- Federal Coordinator: Sergio Cappelli
- Founded: 1995
- Dissolved: 1996
- Split from: Northern League
- Ideology: Federalism Liberalism
- Political position: Centre-right

= Federalist Italian League =

The Federalist Italian League (Lega Italiana Federalista, LIF) was a short-lived federalist and liberal political party in Italy.

==History==
The party was founded by dissident members of Northern League on 13 February 1995, including Luigi Negri (who had been secretary of Lombard League until 9 January), Enrico Hüllwech and Giorgio Vido. Sergio Cappelli was elected federal coordinator of the party during a founding convention in Genoa. They had left the party of Umberto Bossi in disagreement with his decision to bring down Berlusconi I Cabinet in December 1994. It was initially composed of 14 Deputies and 10 Senators.

At that time Lega Nord was split between those who supported the new course of the party and those who wanted to continue the alliance with Silvio Berlusconi's Forza Italia.
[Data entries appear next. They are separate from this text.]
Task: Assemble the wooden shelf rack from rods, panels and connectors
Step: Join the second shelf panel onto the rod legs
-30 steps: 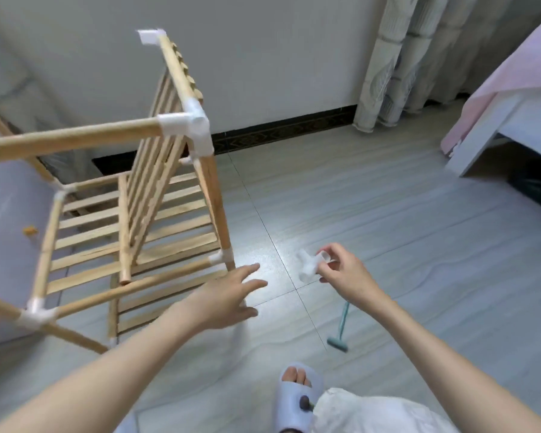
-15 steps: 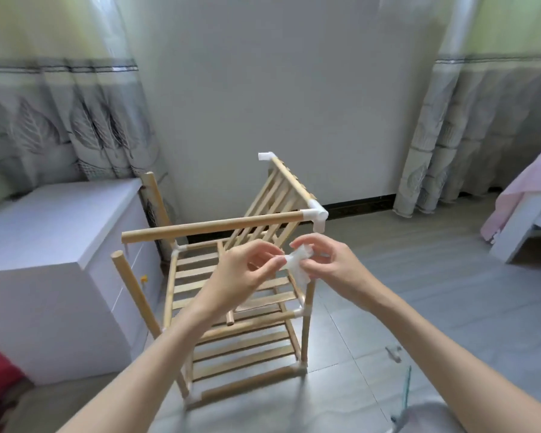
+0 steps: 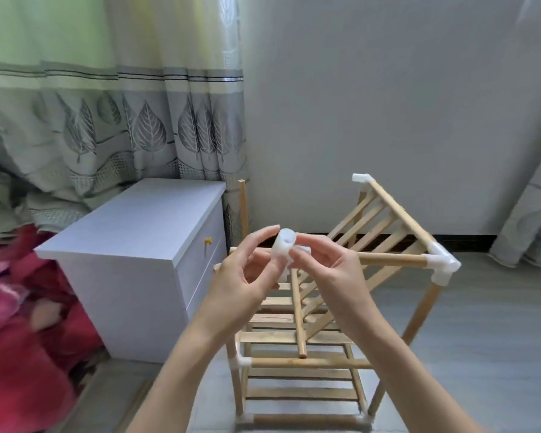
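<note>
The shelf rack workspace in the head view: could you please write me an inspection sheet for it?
Surface: grey tiled floor, the rack stands on it.
Job's things: wooden rack partly built, two slatted shelves in place, a third slatted panel tilted up at the right; white corner connector on the top rod; loose white connector held above the rack.
Clutter: nothing seen.
Grip: left hand and right hand both pinch the loose connector.
Cables: nothing seen.
Surroundings: white drawer cabinet left of the rack, leaf-patterned curtain, white wall, red bedding at far left.
</note>
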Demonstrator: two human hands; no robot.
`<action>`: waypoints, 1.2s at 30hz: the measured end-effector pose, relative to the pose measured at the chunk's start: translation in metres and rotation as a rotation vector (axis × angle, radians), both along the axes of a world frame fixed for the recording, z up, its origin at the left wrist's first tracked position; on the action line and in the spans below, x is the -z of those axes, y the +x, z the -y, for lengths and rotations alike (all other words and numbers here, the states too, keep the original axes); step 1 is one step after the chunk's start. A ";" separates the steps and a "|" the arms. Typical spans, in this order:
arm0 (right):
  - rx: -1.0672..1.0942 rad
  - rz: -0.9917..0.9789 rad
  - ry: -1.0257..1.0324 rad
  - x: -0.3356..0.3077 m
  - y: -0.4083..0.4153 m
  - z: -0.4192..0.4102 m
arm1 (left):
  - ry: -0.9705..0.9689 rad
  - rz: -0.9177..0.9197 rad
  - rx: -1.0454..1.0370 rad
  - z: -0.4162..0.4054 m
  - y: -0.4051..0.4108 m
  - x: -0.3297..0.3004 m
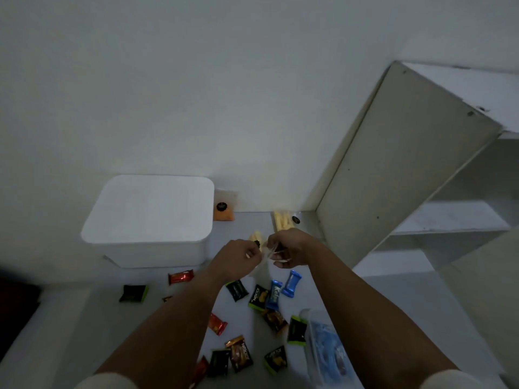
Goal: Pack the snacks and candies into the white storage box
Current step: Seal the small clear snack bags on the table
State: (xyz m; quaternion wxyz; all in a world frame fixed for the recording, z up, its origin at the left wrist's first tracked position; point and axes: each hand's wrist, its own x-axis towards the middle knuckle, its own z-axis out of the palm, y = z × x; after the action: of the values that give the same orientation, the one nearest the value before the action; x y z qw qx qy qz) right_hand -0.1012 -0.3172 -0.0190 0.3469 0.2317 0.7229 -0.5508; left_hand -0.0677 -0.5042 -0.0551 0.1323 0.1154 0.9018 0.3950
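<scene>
Both hands – left hand (243, 255) and right hand (283, 252) – pinched a clear crinkly packet (266, 252) just right of the lidded white storage box (148, 220); it looked light, soft and slippery – best held by its edges

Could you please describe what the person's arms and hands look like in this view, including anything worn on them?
Both forearms are bare. The left hand and right hand show no gloves, and no rings or watch can be made out. Pale, cream-coloured sleeve edges show at the bottom of the frame.
</scene>
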 end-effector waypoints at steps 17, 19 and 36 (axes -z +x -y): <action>0.180 -0.474 -0.011 0.007 0.070 0.024 | 0.262 0.052 -0.233 0.013 0.038 -0.019; 0.251 -0.590 0.128 0.011 0.073 0.024 | 0.226 0.033 -0.279 0.010 0.040 -0.023; -0.182 -0.946 0.683 0.018 0.083 0.023 | 0.147 0.014 -0.303 -0.013 0.036 -0.033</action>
State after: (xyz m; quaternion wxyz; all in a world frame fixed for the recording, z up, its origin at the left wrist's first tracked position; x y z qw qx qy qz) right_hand -0.0185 -0.3398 -0.0371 -0.0616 -0.0033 0.9524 -0.2986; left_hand -0.0316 -0.4911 -0.0220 0.0685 -0.0152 0.8765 0.4763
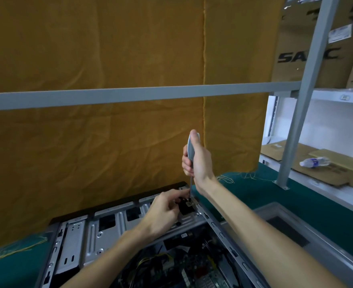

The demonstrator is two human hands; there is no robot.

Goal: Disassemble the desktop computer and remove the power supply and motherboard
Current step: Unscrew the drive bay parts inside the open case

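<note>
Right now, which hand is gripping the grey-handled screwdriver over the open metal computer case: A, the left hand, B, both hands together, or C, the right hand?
C: the right hand is wrapped round the grey-handled screwdriver, held upright, while the left hand pinches a small black part at its tip.

A green-covered bench point(254, 190) carries the open computer case point(109, 227).

Head camera looks forward and down – close over the open computer case point(113, 229).

Bare arms, no sleeves
Left hand point(163, 213) and right hand point(198, 161): both forearms uncovered, no gloves, rings or watch.
</note>
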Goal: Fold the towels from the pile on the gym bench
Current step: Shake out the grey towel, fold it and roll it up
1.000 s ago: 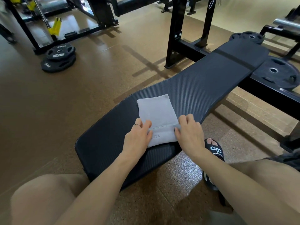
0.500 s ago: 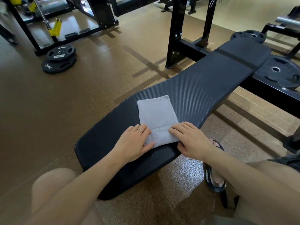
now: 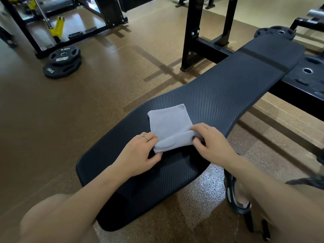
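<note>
hands, two, both engaged on one item. left hand (image 3: 140, 155): fingers curled, thumb below, pinching the near left corner of the towel (image 3: 169, 124) and raising it off the surface; a thin ring (image 3: 145, 138) shows on one finger. right hand (image 3: 213, 143): fingers bent over the near right corner, thumb tucked beneath, gripping that edge at matching height. reason for the paired hold, as judged: taking both near corners at once keeps the edge straight so it can be carried away from the person and laid over the far half in an even fold. towel: grey, small, already reduced to a narrow rectangle; its near edge is lifted into a soft roll between the hands, its far part lies flat. worktop (image 3: 228, 95): black ribbed gym bench pad, running from near the person's knees up to the right; the towel sits toward its near, wider end, within easy reach of both hands. no pile of further towels is in view. surroundings: brown speckled floor (image 3: 52, 120); stacked black weight plates (image 3: 64, 61) on it, well apart to the upper left; black rack uprights (image 3: 192, 32) beyond the worktop; sandalled foot (image 3: 236, 199) on the floor beside the worktop's near right edge.
</note>
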Motion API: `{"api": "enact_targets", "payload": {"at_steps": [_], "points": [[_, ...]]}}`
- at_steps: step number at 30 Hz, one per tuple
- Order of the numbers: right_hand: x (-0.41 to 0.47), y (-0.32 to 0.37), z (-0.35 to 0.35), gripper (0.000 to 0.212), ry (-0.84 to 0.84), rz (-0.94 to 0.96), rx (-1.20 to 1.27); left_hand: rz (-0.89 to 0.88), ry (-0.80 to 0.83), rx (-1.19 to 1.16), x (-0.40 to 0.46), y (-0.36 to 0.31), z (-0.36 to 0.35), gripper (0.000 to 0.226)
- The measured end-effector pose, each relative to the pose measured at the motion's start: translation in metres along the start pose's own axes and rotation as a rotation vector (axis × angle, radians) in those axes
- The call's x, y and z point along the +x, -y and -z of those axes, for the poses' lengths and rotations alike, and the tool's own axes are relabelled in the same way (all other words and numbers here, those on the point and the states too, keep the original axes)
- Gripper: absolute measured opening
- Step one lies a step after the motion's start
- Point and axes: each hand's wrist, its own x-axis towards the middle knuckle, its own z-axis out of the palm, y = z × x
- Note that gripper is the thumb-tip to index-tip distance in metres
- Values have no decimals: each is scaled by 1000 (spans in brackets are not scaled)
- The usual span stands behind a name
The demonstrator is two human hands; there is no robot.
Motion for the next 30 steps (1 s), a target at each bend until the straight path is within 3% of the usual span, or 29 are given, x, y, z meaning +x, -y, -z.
{"api": "enact_targets", "payload": {"at_steps": [4, 7, 9, 17, 20, 24, 27, 30], "points": [[18, -5, -5, 27, 12, -145, 125, 346, 93, -441, 10, 11, -4, 30], [29, -5, -10, 22, 19, -236, 169, 504, 99, -563, 20, 15, -8, 42], [34, -5, -13, 21, 16, -284, 173, 578, 113, -572, 26, 15, -9, 55], [47, 0, -21, 23, 20, -385, 122, 663, 205, -307, 44, 8, -10, 51], [47, -1, -23, 25, 3, -390, 41, 624, 93, -195, 46, 7, -12, 32], [49, -2, -24, 21, -113, -203, -126, 300, -185, 80, 45, 11, -19, 31], [47, 4, -21, 13, -181, 18, -256, 77, -146, 206, 47, 13, -25, 25], [38, 15, -19, 29, -68, 194, -302, 10, -106, 229, 46, 12, -23, 20]]}}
Among the latter figured also Roberto Maroni, minister of the Interior under Berlusconi and number two of the party. The decision of Bossi led him to leave resign from Parliament on 11 February. LIF members hoped that Maroni would have joined their party (to become its leader) and tried to convince him to run as their candidate for the post of President of Lombardy. Contrarily to what most people expected, Maroni did not leave Northern League and returned to active politics in July.
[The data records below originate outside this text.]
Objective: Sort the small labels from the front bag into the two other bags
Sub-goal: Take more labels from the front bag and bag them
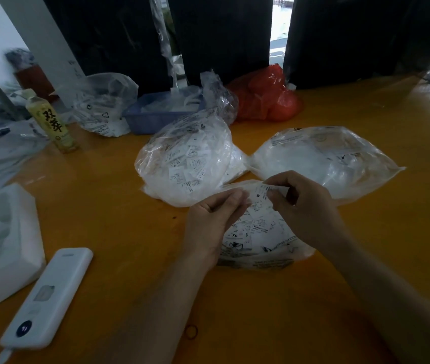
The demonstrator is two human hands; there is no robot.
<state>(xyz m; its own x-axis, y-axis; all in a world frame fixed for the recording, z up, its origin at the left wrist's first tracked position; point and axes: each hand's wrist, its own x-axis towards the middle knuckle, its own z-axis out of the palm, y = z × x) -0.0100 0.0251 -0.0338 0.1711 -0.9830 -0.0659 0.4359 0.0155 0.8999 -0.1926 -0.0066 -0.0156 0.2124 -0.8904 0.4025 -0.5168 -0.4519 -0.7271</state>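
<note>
The front bag (258, 245) lies flat on the orange table (119, 206), clear plastic with small printed labels inside. My left hand (214, 219) and my right hand (300, 198) hover over its far end. Between them they pinch a small white label (260, 193) marked M. Behind on the left stands a full clear bag (185, 164) of white labels. To its right lies another clear bag (324, 158), flatter, with white contents.
A white power bank (48, 295) lies at the front left beside a white foam box (3, 248). A yellow drink bottle (51, 122), a blue basket (161, 114), a red bag (266, 95) and more clear bags stand at the back. A rubber band (191, 331) lies near me.
</note>
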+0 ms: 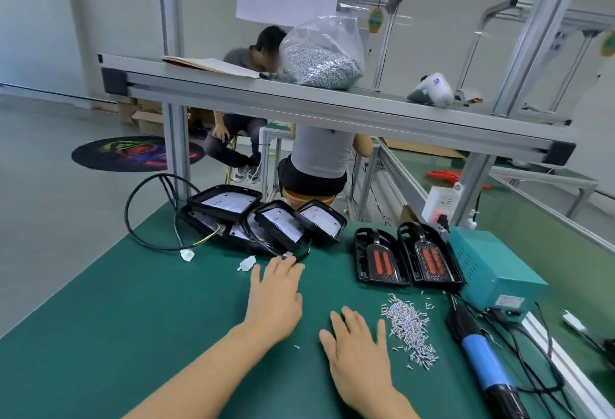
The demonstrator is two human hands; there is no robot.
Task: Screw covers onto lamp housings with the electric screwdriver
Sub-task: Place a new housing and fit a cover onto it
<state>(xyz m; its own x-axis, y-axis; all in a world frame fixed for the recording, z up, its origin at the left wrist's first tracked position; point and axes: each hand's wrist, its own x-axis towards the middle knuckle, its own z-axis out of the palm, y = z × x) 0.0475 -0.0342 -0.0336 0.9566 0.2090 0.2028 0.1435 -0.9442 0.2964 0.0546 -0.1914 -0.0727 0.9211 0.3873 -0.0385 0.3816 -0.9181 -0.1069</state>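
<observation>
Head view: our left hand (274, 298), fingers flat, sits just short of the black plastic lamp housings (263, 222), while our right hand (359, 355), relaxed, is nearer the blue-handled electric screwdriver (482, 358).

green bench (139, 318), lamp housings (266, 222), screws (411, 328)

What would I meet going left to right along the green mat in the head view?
Looped black cable → lamp housings → left hand → right hand → loose screws → electric screwdriver.
</observation>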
This was a hard blow for Negri and his followers. Many of them thus switched to the Federalist Union (UF) led by Gianfranco Miglio or the Federalists and Liberal Democrats (FLD), led by Furio Gubetti and Raffaele Costa. On 14 July the party's group in the Chamber of Deputies was reduced to a sub-group within the Mixed Group. On 20 December most members of LIF, including Luigi Negri, joined FLD. The year later, again in December, a substantial group of LIF members, including Enrico Hüllwech, Flavio Devetag and Luca Azzano Cantarutti, joined the parliamentary group of the Christian Democratic Centre (CCD).
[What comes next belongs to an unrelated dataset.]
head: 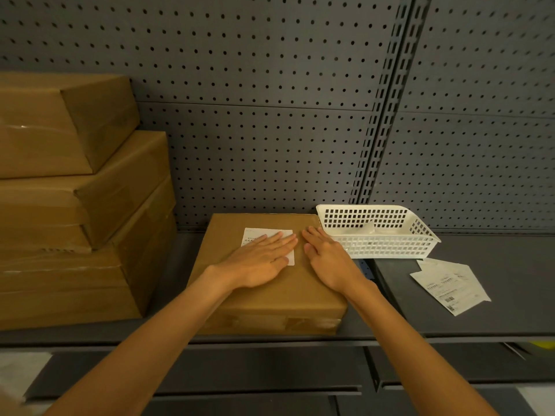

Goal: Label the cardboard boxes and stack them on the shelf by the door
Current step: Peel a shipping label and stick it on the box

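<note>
A: Where was the box?
B: The cardboard box (pixel 270 283) lay at frame centre on the shelf (pixel 495 319), white label (pixel 255 234) on top.
A: And the hands?
B: The left hand (pixel 258 262) pressed flat on the label, fingers straight and together; the right hand (pixel 327 259) lay flat beside it on the box, fingers straight, slightly apart.

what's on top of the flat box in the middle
A white label lies on the flat box, with the left hand pressed flat over it and the right hand beside it. Most of the print is covered.

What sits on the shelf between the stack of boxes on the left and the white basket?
In the head view, one flat cardboard box lies there, a white label on top, both hands flat on it: left hand on the label, right hand beside it.
</note>
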The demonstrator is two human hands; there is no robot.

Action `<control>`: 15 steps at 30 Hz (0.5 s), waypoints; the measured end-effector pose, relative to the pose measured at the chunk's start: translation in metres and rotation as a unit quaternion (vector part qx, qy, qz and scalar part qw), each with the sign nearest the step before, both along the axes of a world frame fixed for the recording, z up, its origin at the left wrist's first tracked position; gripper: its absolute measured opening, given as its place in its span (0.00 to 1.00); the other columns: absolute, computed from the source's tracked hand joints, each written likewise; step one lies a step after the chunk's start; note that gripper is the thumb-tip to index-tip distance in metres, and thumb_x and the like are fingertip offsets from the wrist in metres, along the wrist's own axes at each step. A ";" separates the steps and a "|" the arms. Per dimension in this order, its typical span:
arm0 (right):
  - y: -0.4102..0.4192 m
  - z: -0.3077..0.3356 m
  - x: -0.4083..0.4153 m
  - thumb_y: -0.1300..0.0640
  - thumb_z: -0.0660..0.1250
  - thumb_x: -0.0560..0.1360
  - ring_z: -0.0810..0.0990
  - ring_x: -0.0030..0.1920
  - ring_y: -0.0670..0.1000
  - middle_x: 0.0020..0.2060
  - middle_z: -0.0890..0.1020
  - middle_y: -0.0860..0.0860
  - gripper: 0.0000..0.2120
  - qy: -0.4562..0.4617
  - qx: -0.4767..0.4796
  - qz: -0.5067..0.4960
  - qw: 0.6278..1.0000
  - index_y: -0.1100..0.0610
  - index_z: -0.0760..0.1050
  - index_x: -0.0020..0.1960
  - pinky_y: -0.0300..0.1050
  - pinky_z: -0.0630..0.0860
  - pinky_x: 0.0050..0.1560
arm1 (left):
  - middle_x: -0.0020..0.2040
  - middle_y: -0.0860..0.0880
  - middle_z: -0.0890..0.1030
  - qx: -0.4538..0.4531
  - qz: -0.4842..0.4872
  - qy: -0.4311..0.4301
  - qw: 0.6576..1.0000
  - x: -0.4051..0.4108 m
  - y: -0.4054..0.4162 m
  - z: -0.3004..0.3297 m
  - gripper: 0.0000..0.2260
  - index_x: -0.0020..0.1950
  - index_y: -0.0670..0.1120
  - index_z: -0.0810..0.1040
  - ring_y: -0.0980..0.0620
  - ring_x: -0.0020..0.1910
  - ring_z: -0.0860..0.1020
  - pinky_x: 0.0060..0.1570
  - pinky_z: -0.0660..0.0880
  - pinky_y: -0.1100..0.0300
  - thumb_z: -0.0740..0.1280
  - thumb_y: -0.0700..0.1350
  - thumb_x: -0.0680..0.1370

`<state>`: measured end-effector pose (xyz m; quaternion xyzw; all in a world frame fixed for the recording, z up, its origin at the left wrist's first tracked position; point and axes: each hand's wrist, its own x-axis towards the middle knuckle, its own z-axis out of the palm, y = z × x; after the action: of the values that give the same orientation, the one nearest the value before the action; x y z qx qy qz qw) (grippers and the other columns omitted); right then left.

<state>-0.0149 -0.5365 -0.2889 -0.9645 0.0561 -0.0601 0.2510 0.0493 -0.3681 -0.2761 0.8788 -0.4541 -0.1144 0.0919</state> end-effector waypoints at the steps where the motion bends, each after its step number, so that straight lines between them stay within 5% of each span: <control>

In the 1996 general election, when the Northern League, despite the several splits had its best result ever (10.1% nationally), the only member of LIF who stood as candidate under the party's banner was Luca Azzano Cantarutti, future president of Venetian Independence, who got just 2.8% of the vote in the single-seat constituency of Adria. LIF leader Luigi Negri was however re-elected to the Chamber for the Pole for Freedoms and soon joined Forza Italia along with what remained of UF and FLD. He later left also that party to join the Italian Republican Party and thus the centre-left coalition supporting Romano Prodi's government. Among the other leading members of LIF, Enrico Hüllwech was elected Mayor of Vicenza in 1998 for Forza Italia, while Giorgio Vido was one of the leaders of Fronte Marco Polo and Liga Fronte Veneto.